In this job market, some form of higher ed can be as necessary as high school. America should treat it as such

Published August 22, 2013 5:38PM (EDT)

  (<a href=''>Kris Schmidt</a> via <a href=''>Shutterstock</a>)
(Kris Schmidt via Shutterstock)

Whether or not President Obama's speech today is in direct response to Rolling Stone reporter Matt Taibbi's eye-opening must-read on the college loan crisis, it is great news that the White House is evidently now taking the crisis more seriously. The credit bubble in college loans has ballooned into a systemic threat to the nation's economy. Additionally, as Taibbi documents, economic and political trends are now converging to force an entire generation into a truly no-win situation: either don't get a post-secondary education and severely harm your ability to get a job in an already weak economy, or get a post-secondary education and condemn yourself to a lifetime paying off debt that you may never be able to pay off because the economy is so weak and your job prospects are still not guaranteed.

The economic trend that is fueling this perfect storm is about job credentials. Peruse employment data and you'll see that the New York Times was right when it declared that "the college degree is becoming the new high school diploma: the new minimum requirement, albeit an expensive one, for getting even the lowest-level job." Though the Times notes that the weak economy means the job outlook for college grads "is rather bleak," it is even more bleak if you don't have a post-secondary degree.

So, in terms of job-market competitiveness, some form of higher education is now increasingly as necessary as high school education. Yet, that's the thing: in its financing models, America isn't treating it as such. Just consider the critical distinction between how high school and college education are funded.

The former is funded by broad-based taxes and few would ever suggest changing it to an individual tuition system. Why? Because we've come to view access to high school as a right. This decision is based not just on notions of morality (it's not right to force young people into debt) and democracy (self-governance requires an educated populace) but also on an economic calculation. Basically, we know we need a workforce with as many high school graduates as possible, and we've decided that forcing young people to go into crushing debt to get that degree could be self-destructive to that goal. It could, in short, deter many from getting the degree.

Yet, even though the 21st century economy is clearly telling us that "the college degree is becoming the new high school diploma," we do not have the same funding model or outlook for college. Instead, we still predicate access to higher education on a student's wealth and/or their willingness to go into crushing debt.

This brings us to the political trend that is contributing to this perfect storm. Even though policymakers obviously know higher education is, like high school, an economic necessity, financially speaking, they are still treating it as a luxury and not a right. They are treating it as such by predicating it on the user fee/tuition model rather on the broad-based tax model that funds high schools.

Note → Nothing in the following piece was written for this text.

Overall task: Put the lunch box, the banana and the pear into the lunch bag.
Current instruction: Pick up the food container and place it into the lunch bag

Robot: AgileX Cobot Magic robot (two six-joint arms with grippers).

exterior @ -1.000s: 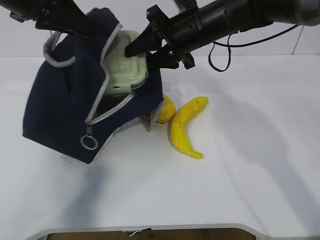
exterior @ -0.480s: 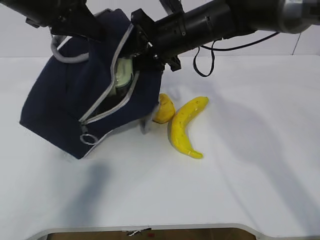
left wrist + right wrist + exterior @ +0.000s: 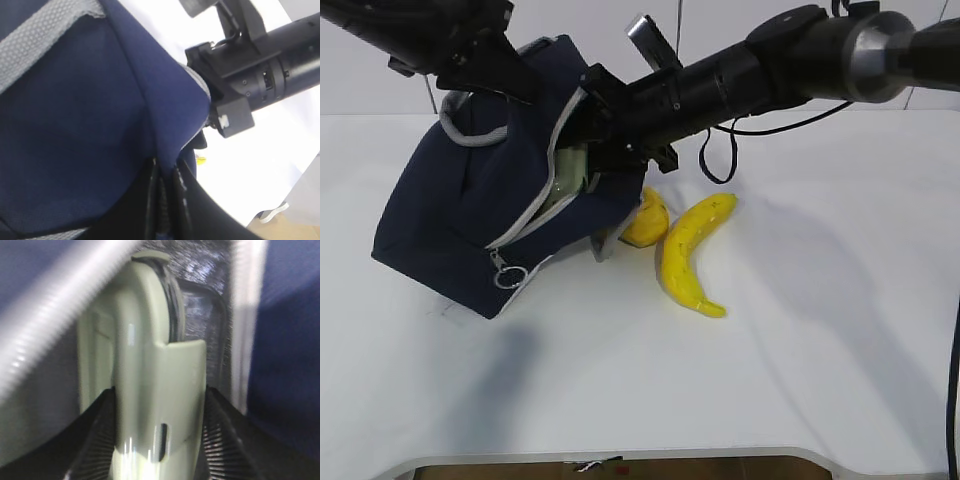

Indeed, in embracing the loan/tuition model, even Obama's newest grant and loan proposals (which are certainly far better than nothing) still reinforce the idea that necessity-wise, higher education is different than high school, despite the economy telling us otherwise.

No doubt, shifting our policy outlook to see post-secondary education as equally necessary as high school - and therefore worthy of similar fiscal treatment - requires a paradigm shift in thinking.

It requires us to broaden the conventional assumptions about what post-secondary education is. More specifically, it requires us to see it as not just 4-year college, but 2-year community college programs, voc-tech ed and other such models.

It requires us to address the problems raised by Taibbi in his look at why college is so expensive.

It requires us to consider paradigm shifting steps in the right direction - steps like the recent pay-it-forward proposal in Oregon which would at least potentially broaden the financing base of college education, reduce default risks and sever higher ed from the rapacious loan model.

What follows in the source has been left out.